The Band memo reveals exactly what critics of the Clintons have long said: They make little distinction between the private and public aspects of their lives, between the pursuit of personal enrichment, the operation of a nonprofit, and participation in U.S. politics.
Mr. Band writes that he and his colleague Justin Cooper “have, for the past ten years, served as the primary contact and point of management for President Clinton’s activities—which span from political activity (e.g., campaigning on behalf of candidates for elected office), to business activity (e.g., providing advisory services to business entities with which he has a consulting arrangement), to Foundation activity.”
Mr. Band’s memo confirms that donors were not seeking merely to help the sick and the poor. He explains that the Clinton Foundation had “engaged an array of fundraising consultants” over the past decade but “these engagements have not resulted in significant new dollars for the Foundation.” In other words, it wasn’t working as a conventional charity.
Mr. Band then explains how he and his Teneo partner Declan Kelly had to carry the fundraising load, and did so by packaging foundation solicitations with other services such as a meeting with Bill Clinton, $450,000 speeches or strategic advice. Many of the donations, from U.S. companies like Coca-Cola and Dow Chemical and foreign firms like UBS and Barclays, occurred while Hillary Clinton was Secretary of State.

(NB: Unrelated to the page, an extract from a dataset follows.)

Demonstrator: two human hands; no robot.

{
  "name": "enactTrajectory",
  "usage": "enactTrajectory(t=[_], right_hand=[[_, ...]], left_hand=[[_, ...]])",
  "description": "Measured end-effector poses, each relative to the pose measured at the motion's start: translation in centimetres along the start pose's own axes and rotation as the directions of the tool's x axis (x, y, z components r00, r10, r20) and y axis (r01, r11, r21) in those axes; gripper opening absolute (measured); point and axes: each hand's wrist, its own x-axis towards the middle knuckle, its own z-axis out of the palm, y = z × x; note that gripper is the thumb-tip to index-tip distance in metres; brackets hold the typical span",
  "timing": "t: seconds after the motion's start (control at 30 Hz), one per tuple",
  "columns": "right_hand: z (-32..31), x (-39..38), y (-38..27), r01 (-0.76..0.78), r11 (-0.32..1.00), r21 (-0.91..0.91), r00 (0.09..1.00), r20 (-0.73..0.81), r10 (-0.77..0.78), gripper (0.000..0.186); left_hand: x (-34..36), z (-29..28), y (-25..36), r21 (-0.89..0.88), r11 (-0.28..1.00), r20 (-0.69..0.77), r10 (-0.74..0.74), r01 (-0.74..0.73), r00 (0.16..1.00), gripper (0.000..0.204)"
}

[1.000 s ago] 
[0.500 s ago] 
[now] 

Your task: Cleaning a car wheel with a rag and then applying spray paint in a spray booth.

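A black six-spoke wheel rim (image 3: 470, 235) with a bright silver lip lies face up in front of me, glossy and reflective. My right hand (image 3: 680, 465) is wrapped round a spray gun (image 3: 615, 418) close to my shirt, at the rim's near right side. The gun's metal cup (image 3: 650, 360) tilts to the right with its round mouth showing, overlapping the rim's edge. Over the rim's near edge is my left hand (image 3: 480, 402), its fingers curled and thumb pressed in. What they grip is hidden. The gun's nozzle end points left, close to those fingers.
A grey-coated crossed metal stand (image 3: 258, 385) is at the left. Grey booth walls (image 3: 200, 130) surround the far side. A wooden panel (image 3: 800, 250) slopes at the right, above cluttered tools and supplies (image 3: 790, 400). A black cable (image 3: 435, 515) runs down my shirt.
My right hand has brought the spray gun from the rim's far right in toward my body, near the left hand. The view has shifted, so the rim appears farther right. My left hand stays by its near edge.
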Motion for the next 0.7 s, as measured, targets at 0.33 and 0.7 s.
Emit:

MSNBC’s Joe Scarborough described the whole matter as a “shakedown.” Mediaite noted that co-host Mika Brzezinski said the whole affair put the Clinton Foundation in a scandalous light in a “kind of morally deficit kind of way, a sleazy way.” The ironic thing here is that none of this would have come to light if Chelsea Clinton weren’t worried about aides hustling business (via Politico):
Chelsea Clinton sent a fiery email to a group of top Clinton advisers, detailing allegations about aides she said were undermining the family, including by possibly misrepresenting their expenses and blurring the line between a family-linked consulting firm and the Clinton Foundation.
In the email, Chelsea Clinton says the allegations made her “very sad,” though she acknowledges that she cannot attest to the veracity of all of them and that there are likely other “sides” to the claims. Still, she says she raised the concerns with her parents. And, as part of her efforts to “professionalize the Foundation,” she wrote, she was passing along the allegations to the recipients of the email — Podesta, longtime Hillary Clinton confidante Cheryl Mills and two officials from Simpson Thacher, a law firm that had been commissioned to audit the Clinton Foundation.
At the time of the email, Chelsea Clinton was pushing to enact tougher internal rules at the Clinton Foundation regarding conflicts of interest and outside income.
This brought her into conflict with Mr. Band, but that’s a tale for another time.